§ **What is needed**
Search the data for the string "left", and report each line where it is found.

§ **Data excerpt**
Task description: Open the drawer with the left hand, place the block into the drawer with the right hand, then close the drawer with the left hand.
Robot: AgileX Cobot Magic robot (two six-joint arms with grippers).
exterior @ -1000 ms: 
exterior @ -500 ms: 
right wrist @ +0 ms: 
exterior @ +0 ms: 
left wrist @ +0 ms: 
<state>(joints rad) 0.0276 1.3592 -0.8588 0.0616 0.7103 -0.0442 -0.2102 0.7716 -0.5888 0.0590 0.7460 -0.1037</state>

§ **Written reply**
Task description: Open the drawer with the left hand, place the block into the drawer with the right hand, then close the drawer with the left hand.
left wrist @ +0 ms: 

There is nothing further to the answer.